What the task requires:
The reply should contain every entry exactly as given, with no pictures in it.

(Extracted records)
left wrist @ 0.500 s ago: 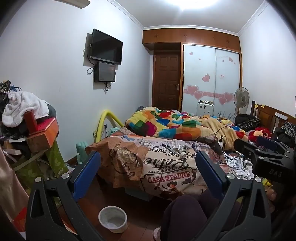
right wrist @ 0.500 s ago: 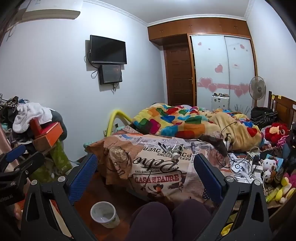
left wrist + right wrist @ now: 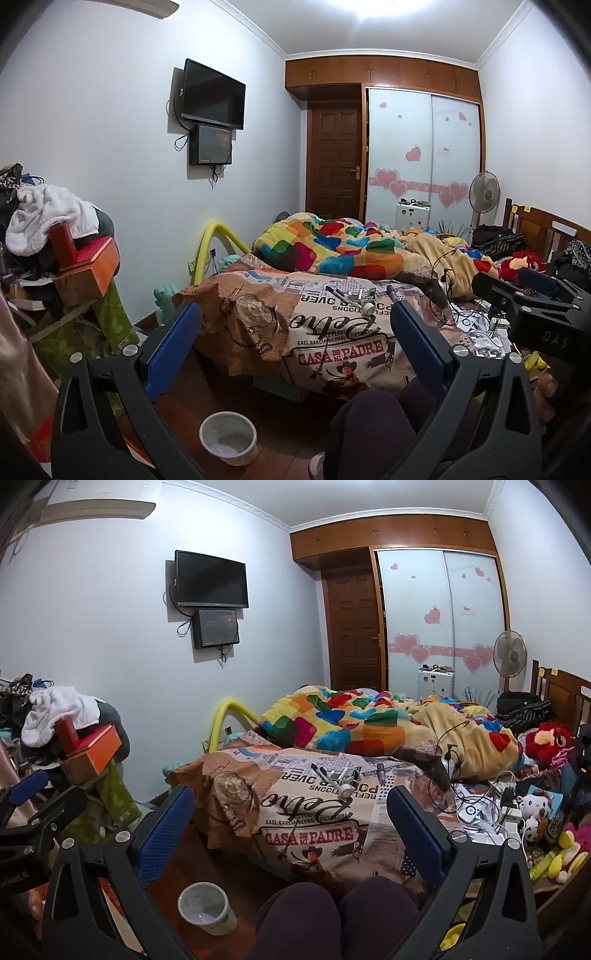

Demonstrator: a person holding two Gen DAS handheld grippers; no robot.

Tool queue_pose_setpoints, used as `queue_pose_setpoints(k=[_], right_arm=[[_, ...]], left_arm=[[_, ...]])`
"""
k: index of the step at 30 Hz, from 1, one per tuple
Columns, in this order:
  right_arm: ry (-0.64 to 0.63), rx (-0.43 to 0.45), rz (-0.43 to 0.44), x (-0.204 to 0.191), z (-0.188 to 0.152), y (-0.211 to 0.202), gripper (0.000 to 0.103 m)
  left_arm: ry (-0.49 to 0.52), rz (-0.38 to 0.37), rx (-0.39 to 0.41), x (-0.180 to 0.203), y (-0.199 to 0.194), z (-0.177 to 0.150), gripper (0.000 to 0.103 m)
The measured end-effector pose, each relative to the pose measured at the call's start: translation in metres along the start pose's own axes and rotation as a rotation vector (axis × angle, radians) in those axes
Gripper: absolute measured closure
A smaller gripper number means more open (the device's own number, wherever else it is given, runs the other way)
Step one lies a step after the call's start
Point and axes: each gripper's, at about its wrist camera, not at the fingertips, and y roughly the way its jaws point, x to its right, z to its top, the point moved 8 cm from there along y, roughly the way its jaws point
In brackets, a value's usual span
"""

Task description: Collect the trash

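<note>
— Left gripper (image 3: 295,339) and right gripper (image 3: 291,819): what are they doing?
— Both spread wide, nothing between the pads, aimed slightly down at the bed (image 3: 236,797).
— And the trash?
— A white cup (image 3: 228,437) stands on the floor, low between the left gripper's fingers; pens (image 3: 320,771) and small clutter lie on the bed ahead.

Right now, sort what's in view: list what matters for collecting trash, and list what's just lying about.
For the job:
- white cup on the floor, likely the bin
- small clutter on the printed bedspread, possibly trash
- left gripper and right gripper, jaws open, holding nothing

Just lying about:
- colourful blanket
- red plush toy
- clothes pile
- standing fan
</note>
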Motion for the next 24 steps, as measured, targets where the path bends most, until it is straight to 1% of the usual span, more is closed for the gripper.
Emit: queue_pose_setpoints(k=[24], right_arm=[[-0.001, 0.000, -0.006, 0.0017, 0.0011, 0.0002, 0.000]], left_arm=[[0.003, 0.002, 0.000, 0.0010, 0.0010, 0.0009, 0.000]])
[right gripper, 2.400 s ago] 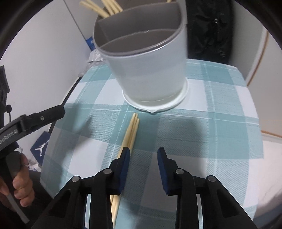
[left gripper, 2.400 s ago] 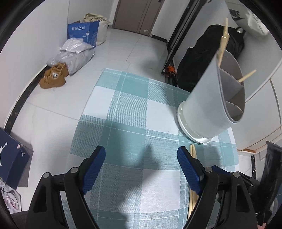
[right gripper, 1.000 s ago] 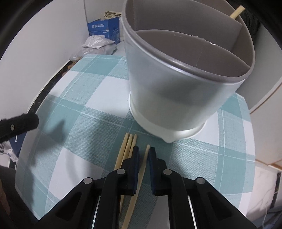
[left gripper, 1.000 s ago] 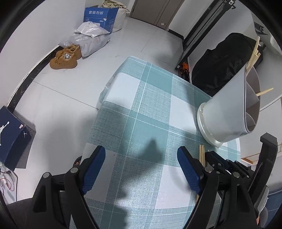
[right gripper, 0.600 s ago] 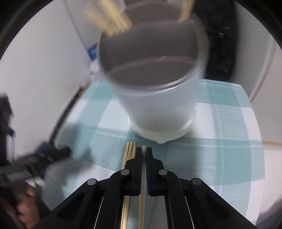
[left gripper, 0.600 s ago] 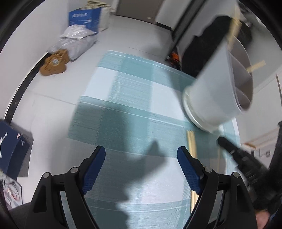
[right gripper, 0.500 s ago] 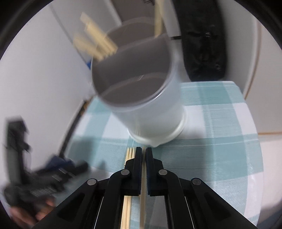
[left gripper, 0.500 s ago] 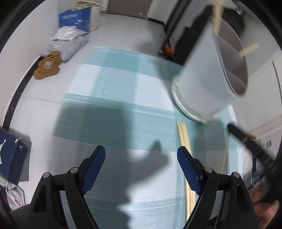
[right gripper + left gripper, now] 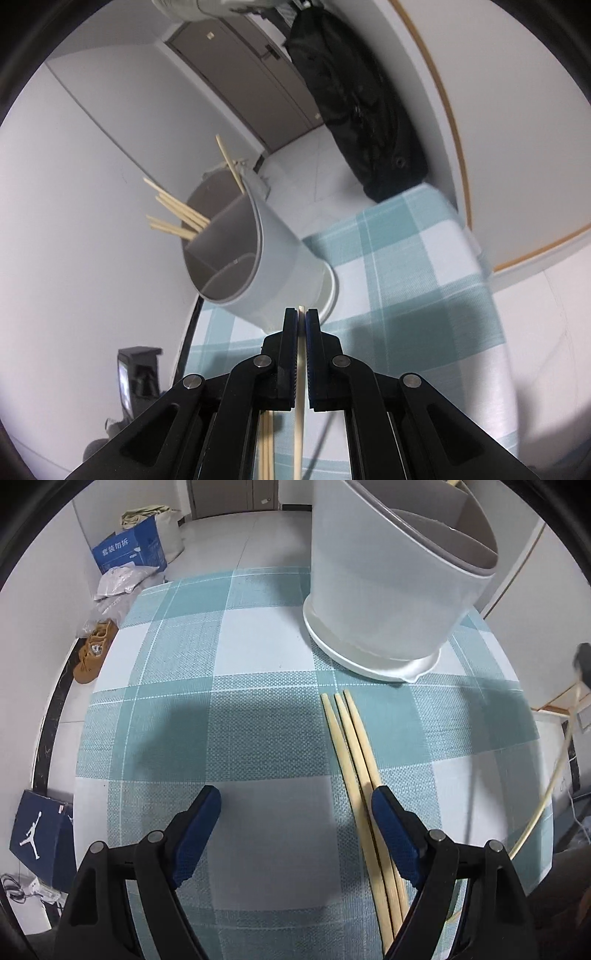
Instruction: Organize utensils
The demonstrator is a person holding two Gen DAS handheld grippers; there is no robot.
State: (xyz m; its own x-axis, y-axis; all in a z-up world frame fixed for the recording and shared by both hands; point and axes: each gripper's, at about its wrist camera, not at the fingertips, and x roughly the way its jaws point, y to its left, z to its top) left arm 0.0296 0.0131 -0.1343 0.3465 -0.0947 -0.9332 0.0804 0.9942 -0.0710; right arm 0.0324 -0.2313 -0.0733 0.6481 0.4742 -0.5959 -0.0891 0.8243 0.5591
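my pads [image 9: 197,827] blue, arms black | tablecloth [image 9: 258,716] teal-white check | holder [image 9: 384,602] pale grey | chopsticks [image 9: 354,746] pale wood | shoes [image 9: 92,653] tan

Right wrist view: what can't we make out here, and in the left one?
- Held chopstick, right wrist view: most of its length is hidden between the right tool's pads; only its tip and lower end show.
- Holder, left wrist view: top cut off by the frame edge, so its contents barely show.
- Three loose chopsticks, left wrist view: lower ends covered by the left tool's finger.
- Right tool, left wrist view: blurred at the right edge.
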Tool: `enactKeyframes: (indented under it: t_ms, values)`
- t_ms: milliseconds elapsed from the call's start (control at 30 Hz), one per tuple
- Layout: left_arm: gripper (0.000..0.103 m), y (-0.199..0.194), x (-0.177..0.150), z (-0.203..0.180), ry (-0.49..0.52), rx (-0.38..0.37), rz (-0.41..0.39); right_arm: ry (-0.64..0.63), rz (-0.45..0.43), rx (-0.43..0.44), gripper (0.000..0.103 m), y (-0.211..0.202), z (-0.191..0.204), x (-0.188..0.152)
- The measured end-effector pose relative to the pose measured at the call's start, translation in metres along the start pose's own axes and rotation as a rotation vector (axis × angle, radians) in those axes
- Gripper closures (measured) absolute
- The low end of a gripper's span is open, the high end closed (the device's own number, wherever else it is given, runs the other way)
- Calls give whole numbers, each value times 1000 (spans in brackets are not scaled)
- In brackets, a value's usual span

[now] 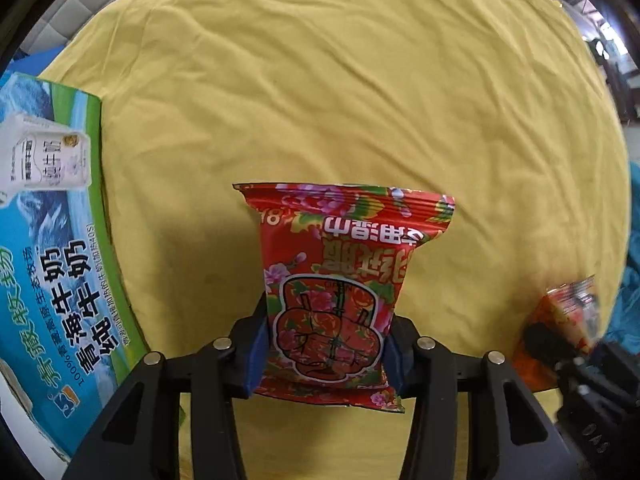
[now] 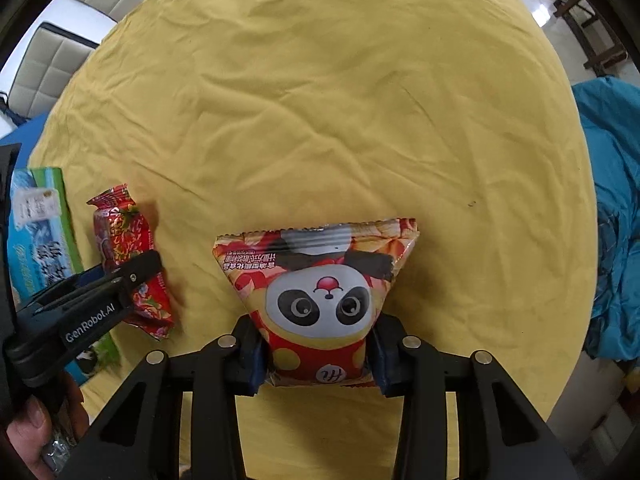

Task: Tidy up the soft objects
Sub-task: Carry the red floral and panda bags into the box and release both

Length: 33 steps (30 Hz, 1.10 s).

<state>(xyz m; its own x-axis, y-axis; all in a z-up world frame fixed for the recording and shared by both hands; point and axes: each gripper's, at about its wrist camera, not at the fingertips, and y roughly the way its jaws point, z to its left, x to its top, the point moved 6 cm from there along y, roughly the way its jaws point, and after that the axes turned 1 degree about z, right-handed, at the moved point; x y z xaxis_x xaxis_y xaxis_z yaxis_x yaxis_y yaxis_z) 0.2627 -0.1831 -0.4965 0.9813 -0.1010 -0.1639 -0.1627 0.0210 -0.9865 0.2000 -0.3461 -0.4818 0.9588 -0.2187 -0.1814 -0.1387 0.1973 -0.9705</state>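
Observation:
My left gripper (image 1: 325,350) is shut on a red floral snack bag (image 1: 340,280), holding it by its lower half above the yellow cloth. The same bag (image 2: 128,256) and the left gripper (image 2: 132,276) show at the left of the right wrist view. My right gripper (image 2: 318,346) is shut on a red panda snack bag (image 2: 320,280), its blue pads (image 2: 256,364) pressing both sides. That bag appears blurred at the right edge of the left wrist view (image 1: 560,320).
A round table under a wrinkled yellow cloth (image 1: 340,80) fills both views. A blue and green milk carton box (image 1: 52,240) lies at the table's left edge, also in the right wrist view (image 2: 40,240). A teal fabric (image 2: 612,220) lies right of the table.

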Motion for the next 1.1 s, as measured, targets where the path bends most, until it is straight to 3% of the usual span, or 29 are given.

Response:
left wrist @ 0.500 s ago: 
right wrist @ 0.500 s ago: 
left wrist + right wrist @ now: 

Demonstrator: a person holding two Gen DAS handheld grippers; no robot.

Tool queue_pose_setpoints, used as `queue_pose_setpoints(k=[_], right_arm=[[_, ...]], left_arm=[[_, ...]])`
"""
k: index of the step at 30 Hz, from 1, one per tuple
Columns, in this order:
  right_arm: ry (-0.64 to 0.63), rx (-0.43 to 0.45), rz (-0.43 to 0.44), x (-0.204 to 0.191), z (-0.188 to 0.152), y (-0.211 to 0.202), gripper (0.000 to 0.103 m)
  left_arm: ry (-0.49 to 0.52), rz (-0.38 to 0.37), rx (-0.39 to 0.41), x (-0.180 to 0.203), y (-0.199 to 0.194), z (-0.177 to 0.150), gripper (0.000 to 0.103 m)
The measured end-effector pose, each relative to the pose measured at the call's start: translation in metres along the start pose's own axes and rotation as a rotation vector (axis × angle, radians) in those axes
Gripper: absolute measured closure
A smaller gripper number means more open (the device's own number, wherever else it is given, runs the other way)
Step one lies a step after the call's start
Point and axes: each gripper's, at about its wrist camera, not at the fingertips, and y roughly the way its jaws point, x to its right, z to its top, the point moved 8 cm from there along y, roughly the way its jaws point
In brackets, a value's usual span
"""

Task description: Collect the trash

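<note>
— Left gripper (image 3: 295,339) and right gripper (image 3: 291,819): what are they doing?
— Both spread wide, nothing between the pads, aimed slightly down at the bed (image 3: 236,797).
— And the trash?
— A white cup (image 3: 228,437) stands on the floor, low between the left gripper's fingers; pens (image 3: 320,771) and small clutter lie on the bed ahead.

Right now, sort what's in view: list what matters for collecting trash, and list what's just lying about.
For the job:
- white cup on the floor, likely the bin
- small clutter on the printed bedspread, possibly trash
- left gripper and right gripper, jaws open, holding nothing

Just lying about:
- colourful blanket
- red plush toy
- clothes pile
- standing fan
</note>
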Motion for the next 24 steps, as measured, targets where the path bends most, until it is straight to 1% of the usual span, more is closed for the gripper.
Emit: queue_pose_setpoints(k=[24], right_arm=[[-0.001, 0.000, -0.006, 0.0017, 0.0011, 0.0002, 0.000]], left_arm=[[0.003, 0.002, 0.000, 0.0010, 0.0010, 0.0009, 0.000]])
[right gripper, 2.400 s ago] 
[left gripper, 2.400 s ago] 
[right gripper, 1.000 s ago] 
[left gripper, 1.000 s ago] 
[right gripper, 0.600 s ago] 
[left gripper, 0.600 s ago] 
[right gripper, 0.500 s ago] 
[left gripper, 0.500 s ago] 
[right gripper + left gripper, now] 
Instruction: Organize utensils
The demonstrator is a person holding two Gen DAS handheld grippers; there is no robot.
State: (xyz m; its own x-axis, y-axis; all in a z-up world frame fixed for the recording and shared by both hands; point and axes: each gripper's, at about its wrist camera, not at the fingertips, and x roughly the way its jaws point, y to its left, z to its top) left arm 0.0296 0.0131 -0.1343 0.3465 -0.0947 -0.9332 0.0804 0.9942 -0.0710; right arm 0.0324 -0.2313 -0.0733 0.6481 0.4742 -0.5959 -0.0891 0.8243 0.5591
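my pads [image 9: 197,827] blue, arms black | tablecloth [image 9: 258,716] teal-white check | holder [image 9: 384,602] pale grey | chopsticks [image 9: 354,746] pale wood | shoes [image 9: 92,653] tan

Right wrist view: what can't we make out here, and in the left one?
- Held chopstick, right wrist view: most of its length is hidden between the right tool's pads; only its tip and lower end show.
- Holder, left wrist view: top cut off by the frame edge, so its contents barely show.
- Three loose chopsticks, left wrist view: lower ends covered by the left tool's finger.
- Right tool, left wrist view: blurred at the right edge.
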Tool: `enactKeyframes: (indented under it: t_ms, values)`
- t_ms: milliseconds elapsed from the call's start (control at 30 Hz), one per tuple
- Layout: left_arm: gripper (0.000..0.103 m), y (-0.199..0.194), x (-0.177..0.150), z (-0.203..0.180), ry (-0.49..0.52), rx (-0.38..0.37), rz (-0.41..0.39); right_arm: ry (-0.64..0.63), rz (-0.45..0.43), rx (-0.43..0.44), gripper (0.000..0.103 m), y (-0.211..0.202), z (-0.191..0.204), x (-0.188..0.152)
- The measured end-effector pose relative to the pose measured at the call's start, translation in metres along the start pose's own axes and rotation as a rotation vector (axis × angle, radians) in those axes
- Gripper closures (measured) absolute
- The low end of a gripper's span is open, the high end closed (the device's own number, wherever else it is given, runs the other way)
- Calls give whole numbers, each value times 1000 (spans in brackets are not scaled)
- In brackets, a value's usual span

[now] 
[now] 

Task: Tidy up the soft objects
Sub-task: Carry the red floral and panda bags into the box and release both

Length: 33 steps (30 Hz, 1.10 s).

<state>(xyz m; its own x-axis, y-axis; all in a z-up world frame fixed for the recording and shared by both hands; point and axes: each gripper's, at about its wrist camera, not at the fingertips, and y roughly the way its jaws point, z to its left, x to its top, the point moved 6 cm from there along y, roughly the way its jaws point, and after that the axes turned 1 degree about z, right-handed, at the moved point; x y z xaxis_x xaxis_y xaxis_z yaxis_x yaxis_y yaxis_z) 0.2627 -0.1831 -0.4965 0.9813 -0.1010 -0.1639 -0.1627 0.0210 -0.9865 0.2000 -0.3461 -0.4818 0.9588 -0.2187 -0.1814 -0.1387 0.1973 -0.9705</state>
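Observation:
My left gripper (image 1: 325,350) is shut on a red floral snack bag (image 1: 340,280), holding it by its lower half above the yellow cloth. The same bag (image 2: 128,256) and the left gripper (image 2: 132,276) show at the left of the right wrist view. My right gripper (image 2: 318,346) is shut on a red panda snack bag (image 2: 320,280), its blue pads (image 2: 256,364) pressing both sides. That bag appears blurred at the right edge of the left wrist view (image 1: 560,320).
A round table under a wrinkled yellow cloth (image 1: 340,80) fills both views. A blue and green milk carton box (image 1: 52,240) lies at the table's left edge, also in the right wrist view (image 2: 40,240). A teal fabric (image 2: 612,220) lies right of the table.
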
Motion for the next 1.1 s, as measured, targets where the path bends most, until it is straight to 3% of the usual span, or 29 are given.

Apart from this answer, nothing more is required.